In this endeavor, I've learned that God's Word is true as what the Bible say "I can do all things through Christ who strengthens me." - Philippians 4:13 and that God keeps His promises. Without God's help I cannot do it. I've also learned and discovered that I have improved from being timid, shy and with low self-esteem. I have realized that it cannot do anything good to me. I have to take the stand and take courage to accept challenges - big changes. With God, nothing is impossible!

More so, I've started to love LINUX. It's very user-friendly and easy to learn. Praise for God for an additional info inside my brain.

Friday, August 20, 2010

puzzled, betrayed and disappointed

it's been a long while that i did not post anything here. ang daming nangyari. ang daming wish ko lang it never did happen.

i went home from work today tired and exhausted, not because i have too many work loads but i was betrayed by my master. i did not expect he can and he will do it. totoo nga ang sabi ng Bibliya "a horse is a vain hope for deliverance" and "it is better not to trust on chariots or princes"

why is it that promises made by men are meant to be broken? all along i have trusted my boss and never did make anything that would make him upset. i have trusted him but then how come he was able to plan for my defeat. actually its not only me it's the whole team.

now, i am here all alone at our house. i am listening to 702 dzas.
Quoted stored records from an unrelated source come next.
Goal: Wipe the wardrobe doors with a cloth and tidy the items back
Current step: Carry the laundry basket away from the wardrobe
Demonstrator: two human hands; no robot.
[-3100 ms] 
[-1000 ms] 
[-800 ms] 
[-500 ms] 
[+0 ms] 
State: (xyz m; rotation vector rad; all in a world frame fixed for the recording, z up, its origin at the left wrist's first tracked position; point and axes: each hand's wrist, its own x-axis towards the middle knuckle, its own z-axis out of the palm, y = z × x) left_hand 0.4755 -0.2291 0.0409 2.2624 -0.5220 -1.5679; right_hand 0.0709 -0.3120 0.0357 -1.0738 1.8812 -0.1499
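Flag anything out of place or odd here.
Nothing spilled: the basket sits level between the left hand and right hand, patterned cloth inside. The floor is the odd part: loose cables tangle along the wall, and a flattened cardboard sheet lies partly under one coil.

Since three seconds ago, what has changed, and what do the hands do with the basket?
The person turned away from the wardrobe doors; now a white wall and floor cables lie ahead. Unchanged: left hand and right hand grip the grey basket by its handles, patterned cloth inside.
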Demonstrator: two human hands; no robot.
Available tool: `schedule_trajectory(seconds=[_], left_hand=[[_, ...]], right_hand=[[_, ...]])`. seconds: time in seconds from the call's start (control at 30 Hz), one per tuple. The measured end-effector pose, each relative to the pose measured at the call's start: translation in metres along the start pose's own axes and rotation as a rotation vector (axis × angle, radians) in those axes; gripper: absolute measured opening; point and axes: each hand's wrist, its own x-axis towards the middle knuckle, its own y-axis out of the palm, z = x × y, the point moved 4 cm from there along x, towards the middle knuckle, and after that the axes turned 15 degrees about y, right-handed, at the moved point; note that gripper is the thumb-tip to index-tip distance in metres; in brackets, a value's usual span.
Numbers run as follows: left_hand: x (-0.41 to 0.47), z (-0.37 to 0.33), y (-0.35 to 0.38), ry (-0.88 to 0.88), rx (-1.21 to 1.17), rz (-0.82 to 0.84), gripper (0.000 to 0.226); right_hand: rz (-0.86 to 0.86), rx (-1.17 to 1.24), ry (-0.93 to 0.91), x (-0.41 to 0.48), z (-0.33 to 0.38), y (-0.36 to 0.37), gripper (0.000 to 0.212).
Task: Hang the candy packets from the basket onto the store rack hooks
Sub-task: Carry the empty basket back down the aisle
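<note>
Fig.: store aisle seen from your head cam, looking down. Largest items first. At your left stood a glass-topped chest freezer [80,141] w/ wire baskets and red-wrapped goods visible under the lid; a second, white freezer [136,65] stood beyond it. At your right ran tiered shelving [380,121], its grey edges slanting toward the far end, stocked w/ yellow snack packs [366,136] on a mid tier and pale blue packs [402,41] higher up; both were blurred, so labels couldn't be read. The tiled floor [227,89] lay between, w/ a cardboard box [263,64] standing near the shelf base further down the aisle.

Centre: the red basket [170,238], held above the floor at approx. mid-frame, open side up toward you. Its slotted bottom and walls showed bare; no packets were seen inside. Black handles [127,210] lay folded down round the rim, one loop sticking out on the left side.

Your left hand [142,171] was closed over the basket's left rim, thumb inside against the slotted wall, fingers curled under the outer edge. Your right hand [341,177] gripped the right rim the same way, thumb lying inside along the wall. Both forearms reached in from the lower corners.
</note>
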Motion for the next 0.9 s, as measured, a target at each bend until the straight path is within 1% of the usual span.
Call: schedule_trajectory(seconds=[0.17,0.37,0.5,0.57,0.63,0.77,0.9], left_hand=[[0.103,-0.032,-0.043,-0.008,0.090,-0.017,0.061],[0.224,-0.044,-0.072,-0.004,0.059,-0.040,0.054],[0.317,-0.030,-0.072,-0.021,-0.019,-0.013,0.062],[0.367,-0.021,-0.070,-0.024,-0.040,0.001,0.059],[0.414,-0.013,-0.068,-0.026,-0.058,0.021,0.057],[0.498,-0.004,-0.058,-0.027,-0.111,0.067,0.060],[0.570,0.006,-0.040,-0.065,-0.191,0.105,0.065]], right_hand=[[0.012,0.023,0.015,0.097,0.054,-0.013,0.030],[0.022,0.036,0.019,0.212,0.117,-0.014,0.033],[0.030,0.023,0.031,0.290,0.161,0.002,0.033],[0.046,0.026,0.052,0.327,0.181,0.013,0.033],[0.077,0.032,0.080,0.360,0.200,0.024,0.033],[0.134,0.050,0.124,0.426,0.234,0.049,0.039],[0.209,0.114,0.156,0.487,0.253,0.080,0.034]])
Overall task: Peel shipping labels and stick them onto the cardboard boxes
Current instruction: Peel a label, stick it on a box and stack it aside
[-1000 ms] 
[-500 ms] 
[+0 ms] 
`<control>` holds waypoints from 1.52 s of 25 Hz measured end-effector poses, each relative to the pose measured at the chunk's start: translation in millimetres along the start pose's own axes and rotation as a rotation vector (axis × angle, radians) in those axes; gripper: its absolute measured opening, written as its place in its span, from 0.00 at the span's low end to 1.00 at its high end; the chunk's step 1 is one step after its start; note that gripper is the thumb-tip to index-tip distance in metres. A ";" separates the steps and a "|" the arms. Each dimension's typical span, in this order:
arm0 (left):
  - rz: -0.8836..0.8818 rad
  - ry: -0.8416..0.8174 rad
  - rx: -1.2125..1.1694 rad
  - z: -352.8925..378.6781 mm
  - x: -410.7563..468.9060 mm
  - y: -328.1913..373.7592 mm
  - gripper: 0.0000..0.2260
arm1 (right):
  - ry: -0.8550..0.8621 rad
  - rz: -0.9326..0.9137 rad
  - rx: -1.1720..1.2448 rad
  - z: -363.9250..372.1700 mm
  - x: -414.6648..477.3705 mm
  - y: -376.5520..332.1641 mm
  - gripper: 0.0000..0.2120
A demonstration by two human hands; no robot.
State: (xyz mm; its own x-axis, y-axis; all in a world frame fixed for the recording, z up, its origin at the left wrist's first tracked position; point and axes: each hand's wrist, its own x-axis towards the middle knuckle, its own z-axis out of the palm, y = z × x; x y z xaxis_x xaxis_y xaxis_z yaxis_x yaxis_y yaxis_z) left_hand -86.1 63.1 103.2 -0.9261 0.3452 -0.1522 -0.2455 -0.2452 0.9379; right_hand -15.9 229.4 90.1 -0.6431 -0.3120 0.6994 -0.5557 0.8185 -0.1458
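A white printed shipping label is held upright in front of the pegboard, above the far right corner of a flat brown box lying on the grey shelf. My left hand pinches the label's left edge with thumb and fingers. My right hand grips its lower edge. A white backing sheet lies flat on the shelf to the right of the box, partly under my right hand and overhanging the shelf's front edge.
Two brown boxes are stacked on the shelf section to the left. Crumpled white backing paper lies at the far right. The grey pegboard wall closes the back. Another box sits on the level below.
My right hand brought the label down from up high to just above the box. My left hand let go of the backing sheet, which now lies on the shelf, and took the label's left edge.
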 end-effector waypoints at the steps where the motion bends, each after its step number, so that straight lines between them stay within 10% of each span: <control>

Love On Air by LJ Salceda. I have only one to run and to hide. To share these thoughts, anxieties, and even my questions. Thank you Lord you are my bestfriend.

How would it be when God is not with me? How can I overcome this feeling of betray? of disappointment that all along i have a high respect due to my boss but now it's gone.

Lord tunay ngang wala nang iba. Ikaw lang talaga.
Salamat Lord you never fail me. I love you.

Wednesday, January 20, 2010

thank God for our new house

we just relocated in Quezon City last January 18, 2009. Welcome to a new lifestyle, new environment - ok lang Jesus will help me become more flexible this time.

I thank God for our new house - rent to own. Nagkatotoo ung prayer ko last December 2009, na we won't be renting anymore - eto na praise God. this is it Lord and I love it.

Thursday, January 14, 2010

Case No. 1: Who could help me?

Sinong pwedeng takbuhan pag kailangan ko ng tulong?

Mahirap at masakit pala mareject kapag you were really in great and deep need and there's no one to help. Everyone is taking back on me. I felt so all alone. I felt that I am helpless. I felt no one cares.

If only I could only advance days to become months, months to become years, years to become decade, a decade to become century. But I am just a man. I am not God.

I am limited. I have my own limitations. I have my own weaknesses.

This day I promise myself I won't be asking help again. I ask God heal my heart - soothe my heavily burdened heart. I've got no money - whenever I try to ask help from people whom I think can give me some, all I find is rejection.

Bakit ganun? Naging mabait naman ako, bakit ganito ang sukli sa akin?
Bakit kung kailangan ko ang tulong, nobody wants to extend help?

Until I calmed myself, and re-affirm God's love to me. God cares. He said. "Cast all your cares upon me for I care for you." He is Jesus. He's my very bestfriend.